Could you copy out every line of the data where the word "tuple" occurs?

====== Material supplied

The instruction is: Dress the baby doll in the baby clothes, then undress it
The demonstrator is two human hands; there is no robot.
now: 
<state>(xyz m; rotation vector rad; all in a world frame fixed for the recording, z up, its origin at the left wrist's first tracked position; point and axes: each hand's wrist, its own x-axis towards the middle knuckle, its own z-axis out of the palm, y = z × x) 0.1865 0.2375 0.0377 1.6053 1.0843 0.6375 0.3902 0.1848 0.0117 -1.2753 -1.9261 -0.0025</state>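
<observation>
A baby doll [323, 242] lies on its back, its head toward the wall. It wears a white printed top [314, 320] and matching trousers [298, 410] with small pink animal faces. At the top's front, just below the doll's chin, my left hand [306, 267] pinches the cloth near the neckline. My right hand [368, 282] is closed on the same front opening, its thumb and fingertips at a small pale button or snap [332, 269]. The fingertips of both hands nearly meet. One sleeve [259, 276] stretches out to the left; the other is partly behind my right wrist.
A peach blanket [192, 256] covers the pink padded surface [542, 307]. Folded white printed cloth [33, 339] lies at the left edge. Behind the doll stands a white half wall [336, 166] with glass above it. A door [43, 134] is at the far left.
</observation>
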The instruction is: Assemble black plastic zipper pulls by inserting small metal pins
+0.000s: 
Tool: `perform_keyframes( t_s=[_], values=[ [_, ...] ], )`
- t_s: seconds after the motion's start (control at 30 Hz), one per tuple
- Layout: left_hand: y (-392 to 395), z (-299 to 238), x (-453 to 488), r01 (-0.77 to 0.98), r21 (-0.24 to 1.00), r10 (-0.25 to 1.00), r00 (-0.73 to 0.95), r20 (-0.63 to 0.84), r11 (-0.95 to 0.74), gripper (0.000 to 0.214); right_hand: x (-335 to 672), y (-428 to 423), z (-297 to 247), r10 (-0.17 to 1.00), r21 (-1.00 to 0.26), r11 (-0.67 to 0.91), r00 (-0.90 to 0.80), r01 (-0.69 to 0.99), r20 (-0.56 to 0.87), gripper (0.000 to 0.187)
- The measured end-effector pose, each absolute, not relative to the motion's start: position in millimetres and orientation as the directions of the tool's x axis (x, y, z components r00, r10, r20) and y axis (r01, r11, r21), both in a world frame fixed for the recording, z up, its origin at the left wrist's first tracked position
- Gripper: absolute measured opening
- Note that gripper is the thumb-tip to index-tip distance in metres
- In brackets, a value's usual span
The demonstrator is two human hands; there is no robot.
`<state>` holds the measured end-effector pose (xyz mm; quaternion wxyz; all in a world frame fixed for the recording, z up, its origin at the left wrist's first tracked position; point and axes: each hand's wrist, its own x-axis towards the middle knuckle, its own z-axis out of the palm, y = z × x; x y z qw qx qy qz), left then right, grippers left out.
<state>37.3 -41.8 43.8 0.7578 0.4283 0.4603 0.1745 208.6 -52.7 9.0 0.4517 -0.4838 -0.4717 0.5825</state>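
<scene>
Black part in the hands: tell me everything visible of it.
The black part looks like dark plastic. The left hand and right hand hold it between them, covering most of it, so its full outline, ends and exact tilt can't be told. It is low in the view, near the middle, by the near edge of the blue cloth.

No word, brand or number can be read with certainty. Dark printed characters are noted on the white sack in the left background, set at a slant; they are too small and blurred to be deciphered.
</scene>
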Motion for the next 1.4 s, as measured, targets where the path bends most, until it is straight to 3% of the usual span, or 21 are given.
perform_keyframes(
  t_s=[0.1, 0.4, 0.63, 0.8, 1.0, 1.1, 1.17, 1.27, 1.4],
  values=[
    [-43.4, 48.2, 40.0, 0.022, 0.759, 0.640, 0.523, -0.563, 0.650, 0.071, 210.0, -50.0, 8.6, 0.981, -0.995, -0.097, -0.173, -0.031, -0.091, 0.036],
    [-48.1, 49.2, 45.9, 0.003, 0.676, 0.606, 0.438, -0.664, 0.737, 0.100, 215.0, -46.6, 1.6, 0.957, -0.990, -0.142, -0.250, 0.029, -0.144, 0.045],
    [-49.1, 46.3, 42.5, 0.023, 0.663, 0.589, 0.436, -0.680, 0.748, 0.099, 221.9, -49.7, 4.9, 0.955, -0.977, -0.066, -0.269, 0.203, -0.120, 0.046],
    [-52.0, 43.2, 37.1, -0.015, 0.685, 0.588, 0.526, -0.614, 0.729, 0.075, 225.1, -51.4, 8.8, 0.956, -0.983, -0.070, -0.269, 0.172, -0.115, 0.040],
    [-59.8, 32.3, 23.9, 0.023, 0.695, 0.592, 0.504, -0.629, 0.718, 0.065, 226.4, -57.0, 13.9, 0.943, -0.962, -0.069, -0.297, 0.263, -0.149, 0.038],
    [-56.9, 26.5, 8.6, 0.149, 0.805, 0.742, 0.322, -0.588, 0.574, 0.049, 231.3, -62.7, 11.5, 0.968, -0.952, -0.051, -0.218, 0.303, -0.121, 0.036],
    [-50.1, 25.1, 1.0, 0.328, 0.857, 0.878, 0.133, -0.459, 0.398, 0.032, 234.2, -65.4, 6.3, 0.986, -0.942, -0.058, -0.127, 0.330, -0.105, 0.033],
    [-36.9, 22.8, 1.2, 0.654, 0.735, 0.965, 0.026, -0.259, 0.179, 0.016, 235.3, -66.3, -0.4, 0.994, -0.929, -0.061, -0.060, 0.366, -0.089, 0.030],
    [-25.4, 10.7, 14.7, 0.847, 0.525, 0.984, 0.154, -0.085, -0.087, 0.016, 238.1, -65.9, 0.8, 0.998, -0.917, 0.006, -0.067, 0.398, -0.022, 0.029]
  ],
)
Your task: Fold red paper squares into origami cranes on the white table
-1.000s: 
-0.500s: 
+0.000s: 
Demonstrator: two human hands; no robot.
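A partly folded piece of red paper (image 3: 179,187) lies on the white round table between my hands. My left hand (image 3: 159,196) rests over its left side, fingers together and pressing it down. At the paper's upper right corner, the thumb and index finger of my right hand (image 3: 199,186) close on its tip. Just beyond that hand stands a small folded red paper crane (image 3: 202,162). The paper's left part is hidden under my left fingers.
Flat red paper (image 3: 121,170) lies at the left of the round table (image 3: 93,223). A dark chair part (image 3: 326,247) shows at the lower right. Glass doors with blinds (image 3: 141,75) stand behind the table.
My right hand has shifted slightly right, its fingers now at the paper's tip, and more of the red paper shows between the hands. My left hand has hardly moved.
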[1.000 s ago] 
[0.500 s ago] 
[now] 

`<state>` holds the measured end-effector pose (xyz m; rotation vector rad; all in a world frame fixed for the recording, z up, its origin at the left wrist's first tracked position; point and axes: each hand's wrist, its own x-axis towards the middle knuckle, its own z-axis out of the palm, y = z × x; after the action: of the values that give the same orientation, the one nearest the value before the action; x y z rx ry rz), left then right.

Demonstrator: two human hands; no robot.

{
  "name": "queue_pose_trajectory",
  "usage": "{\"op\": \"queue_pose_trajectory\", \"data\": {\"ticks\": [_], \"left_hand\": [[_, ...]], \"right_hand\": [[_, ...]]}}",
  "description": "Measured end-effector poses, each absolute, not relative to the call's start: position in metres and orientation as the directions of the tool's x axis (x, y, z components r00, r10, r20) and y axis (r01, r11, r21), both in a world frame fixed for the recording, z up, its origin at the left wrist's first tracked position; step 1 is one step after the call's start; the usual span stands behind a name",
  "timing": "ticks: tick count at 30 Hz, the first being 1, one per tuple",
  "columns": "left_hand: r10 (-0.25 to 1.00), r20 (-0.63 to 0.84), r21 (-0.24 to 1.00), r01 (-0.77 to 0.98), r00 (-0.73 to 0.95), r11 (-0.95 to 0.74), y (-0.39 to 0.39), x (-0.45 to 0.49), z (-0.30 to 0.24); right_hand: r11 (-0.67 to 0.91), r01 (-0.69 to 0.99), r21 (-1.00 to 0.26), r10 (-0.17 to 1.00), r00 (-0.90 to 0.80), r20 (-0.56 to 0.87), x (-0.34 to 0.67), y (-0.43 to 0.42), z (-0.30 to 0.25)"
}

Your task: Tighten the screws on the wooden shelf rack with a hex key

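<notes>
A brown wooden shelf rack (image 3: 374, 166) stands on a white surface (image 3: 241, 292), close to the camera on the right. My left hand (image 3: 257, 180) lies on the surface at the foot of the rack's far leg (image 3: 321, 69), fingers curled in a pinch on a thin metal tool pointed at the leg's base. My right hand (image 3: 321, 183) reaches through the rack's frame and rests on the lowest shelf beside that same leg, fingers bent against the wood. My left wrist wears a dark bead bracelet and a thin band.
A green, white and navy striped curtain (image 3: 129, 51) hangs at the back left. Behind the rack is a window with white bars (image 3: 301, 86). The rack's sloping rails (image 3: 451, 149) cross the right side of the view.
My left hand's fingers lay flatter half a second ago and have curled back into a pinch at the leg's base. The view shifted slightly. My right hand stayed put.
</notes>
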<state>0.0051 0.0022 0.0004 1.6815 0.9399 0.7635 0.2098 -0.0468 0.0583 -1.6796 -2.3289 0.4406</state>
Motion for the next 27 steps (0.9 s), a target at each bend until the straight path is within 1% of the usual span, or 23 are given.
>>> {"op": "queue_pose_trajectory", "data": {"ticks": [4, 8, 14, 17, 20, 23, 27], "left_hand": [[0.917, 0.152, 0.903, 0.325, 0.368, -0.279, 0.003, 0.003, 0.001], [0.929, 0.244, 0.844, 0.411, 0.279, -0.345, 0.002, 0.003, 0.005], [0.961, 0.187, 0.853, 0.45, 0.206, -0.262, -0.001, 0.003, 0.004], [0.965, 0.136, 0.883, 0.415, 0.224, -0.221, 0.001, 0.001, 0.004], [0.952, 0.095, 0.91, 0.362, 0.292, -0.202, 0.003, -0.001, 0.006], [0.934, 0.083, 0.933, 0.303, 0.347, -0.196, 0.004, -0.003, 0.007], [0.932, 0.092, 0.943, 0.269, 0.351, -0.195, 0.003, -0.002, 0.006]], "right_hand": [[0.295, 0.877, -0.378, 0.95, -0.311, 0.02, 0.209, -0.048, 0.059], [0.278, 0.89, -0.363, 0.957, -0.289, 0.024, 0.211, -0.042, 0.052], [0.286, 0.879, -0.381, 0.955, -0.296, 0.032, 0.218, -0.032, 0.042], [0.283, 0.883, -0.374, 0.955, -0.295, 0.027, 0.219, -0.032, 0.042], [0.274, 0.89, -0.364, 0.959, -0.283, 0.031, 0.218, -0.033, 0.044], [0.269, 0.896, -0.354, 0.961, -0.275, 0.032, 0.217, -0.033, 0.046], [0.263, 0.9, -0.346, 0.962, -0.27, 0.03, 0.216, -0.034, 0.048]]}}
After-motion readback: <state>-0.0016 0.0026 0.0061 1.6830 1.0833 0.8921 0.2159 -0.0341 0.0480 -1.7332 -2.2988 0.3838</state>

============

Answer to this task
- t_s: seconds after the motion's start (control at 30 Hz), one per tuple
  "timing": "ticks: tick count at 30 Hz, the first being 1, one per tuple",

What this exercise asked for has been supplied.